Following my rundown of the amazing debut season of Maude, I'm ready to delve back into another iconic television series from my youth. As I write this, the disc I've received from Netflix is fresh out of its shipping envelope. Though my next foray into '70s TV pop culture is only 15 minutes into the first episode, I'm already marveling at how well this program lives up to my high expectations.

Ironside is a crime drama that ran straight through my formative TV years, from 1967-1975. Long before I saw Raymond Burr's performance as the creepy wife killer in Rear Window, I knew him as chief of detectives Robert T. Ironside, a 30-year veteran of the San Francisco police force confined to a wheelchair by a would-be assassin's bullet in the first scene of the pilot episode.

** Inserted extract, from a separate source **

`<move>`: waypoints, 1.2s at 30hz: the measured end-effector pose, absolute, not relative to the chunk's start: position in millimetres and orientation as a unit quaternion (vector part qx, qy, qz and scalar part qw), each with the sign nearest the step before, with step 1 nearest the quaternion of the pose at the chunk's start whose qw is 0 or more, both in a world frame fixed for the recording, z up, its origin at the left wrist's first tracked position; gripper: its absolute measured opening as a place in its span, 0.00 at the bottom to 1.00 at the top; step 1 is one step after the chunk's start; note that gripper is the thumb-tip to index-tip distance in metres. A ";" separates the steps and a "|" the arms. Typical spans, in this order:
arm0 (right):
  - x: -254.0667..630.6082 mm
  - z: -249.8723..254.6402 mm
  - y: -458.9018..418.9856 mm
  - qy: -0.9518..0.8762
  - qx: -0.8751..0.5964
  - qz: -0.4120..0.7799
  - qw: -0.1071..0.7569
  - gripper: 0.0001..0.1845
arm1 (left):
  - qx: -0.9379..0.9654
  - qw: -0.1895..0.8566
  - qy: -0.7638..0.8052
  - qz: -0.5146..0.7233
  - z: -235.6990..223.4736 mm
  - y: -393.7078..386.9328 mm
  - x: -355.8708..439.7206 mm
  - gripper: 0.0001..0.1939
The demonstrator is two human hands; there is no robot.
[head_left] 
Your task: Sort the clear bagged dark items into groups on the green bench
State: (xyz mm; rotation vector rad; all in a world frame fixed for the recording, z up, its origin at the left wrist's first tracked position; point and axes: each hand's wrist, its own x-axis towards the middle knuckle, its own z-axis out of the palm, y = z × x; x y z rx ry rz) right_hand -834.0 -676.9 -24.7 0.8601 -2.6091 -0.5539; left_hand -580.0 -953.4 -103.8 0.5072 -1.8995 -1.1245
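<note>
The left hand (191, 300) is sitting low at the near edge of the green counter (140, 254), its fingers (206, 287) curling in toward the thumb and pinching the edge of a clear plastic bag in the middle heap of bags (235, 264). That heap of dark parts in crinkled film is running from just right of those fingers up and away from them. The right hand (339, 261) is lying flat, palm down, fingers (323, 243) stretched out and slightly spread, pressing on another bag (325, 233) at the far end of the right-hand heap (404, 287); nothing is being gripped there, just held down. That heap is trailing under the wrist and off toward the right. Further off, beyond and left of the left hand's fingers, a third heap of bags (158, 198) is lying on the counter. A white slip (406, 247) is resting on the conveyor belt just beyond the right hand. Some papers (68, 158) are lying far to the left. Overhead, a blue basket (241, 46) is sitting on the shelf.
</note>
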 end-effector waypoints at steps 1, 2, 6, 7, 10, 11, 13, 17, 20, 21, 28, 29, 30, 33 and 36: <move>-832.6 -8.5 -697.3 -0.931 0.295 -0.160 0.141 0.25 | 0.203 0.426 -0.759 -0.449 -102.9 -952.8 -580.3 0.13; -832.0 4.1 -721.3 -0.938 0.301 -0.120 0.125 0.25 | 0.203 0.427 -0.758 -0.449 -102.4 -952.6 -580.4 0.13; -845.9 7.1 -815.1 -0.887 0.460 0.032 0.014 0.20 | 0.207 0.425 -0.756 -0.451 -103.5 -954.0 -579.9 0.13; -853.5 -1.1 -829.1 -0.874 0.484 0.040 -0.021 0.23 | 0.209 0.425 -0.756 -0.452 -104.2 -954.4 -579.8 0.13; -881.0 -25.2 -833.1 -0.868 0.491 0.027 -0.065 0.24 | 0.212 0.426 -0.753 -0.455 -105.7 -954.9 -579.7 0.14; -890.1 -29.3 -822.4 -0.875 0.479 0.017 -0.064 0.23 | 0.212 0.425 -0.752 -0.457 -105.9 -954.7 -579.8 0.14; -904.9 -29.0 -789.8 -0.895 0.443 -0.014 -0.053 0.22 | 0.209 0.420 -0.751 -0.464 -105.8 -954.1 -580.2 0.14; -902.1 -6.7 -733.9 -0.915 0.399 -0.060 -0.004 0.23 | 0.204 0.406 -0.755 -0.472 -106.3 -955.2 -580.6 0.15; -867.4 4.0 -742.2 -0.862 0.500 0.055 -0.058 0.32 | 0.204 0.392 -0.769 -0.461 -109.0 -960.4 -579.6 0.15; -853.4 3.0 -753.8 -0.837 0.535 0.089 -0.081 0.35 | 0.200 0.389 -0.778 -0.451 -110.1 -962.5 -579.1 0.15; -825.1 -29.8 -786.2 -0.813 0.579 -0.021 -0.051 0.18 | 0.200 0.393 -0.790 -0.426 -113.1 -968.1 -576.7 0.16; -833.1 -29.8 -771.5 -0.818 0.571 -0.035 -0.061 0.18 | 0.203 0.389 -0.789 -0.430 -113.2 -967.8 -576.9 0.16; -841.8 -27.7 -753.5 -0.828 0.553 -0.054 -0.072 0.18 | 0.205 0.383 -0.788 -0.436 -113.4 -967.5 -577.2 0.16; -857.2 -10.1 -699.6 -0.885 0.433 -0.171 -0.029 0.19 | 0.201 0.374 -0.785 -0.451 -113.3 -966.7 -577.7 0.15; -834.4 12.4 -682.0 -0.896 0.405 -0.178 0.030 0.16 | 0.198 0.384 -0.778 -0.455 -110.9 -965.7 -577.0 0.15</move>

Each week, Ironside solved a new case with his Mod-Squadesque team: Don Galloway as Ken-doll detective Ed Brown, Don Mitchell as Mark Sanger (Ironside's African-American bodyguard with an attitude), and Barbara Anderson as the cool socialite-turned-policewoman Eve Whitfield. ("Yes, I'm one of those Whitfield's," she purrs to a team of reporters in her first scene.) In 1971, she was replaced by another mod-looking blond, Elizabeth Baur as Fran Belding.

I loved Ironside. My family gathered each week around our TV trays in front of the set, our evening meal (complete with iceberg wedge salad) perfectly timed to coincide with the electronic siren sound that kicked off Quincy Jones' thrilling theme song.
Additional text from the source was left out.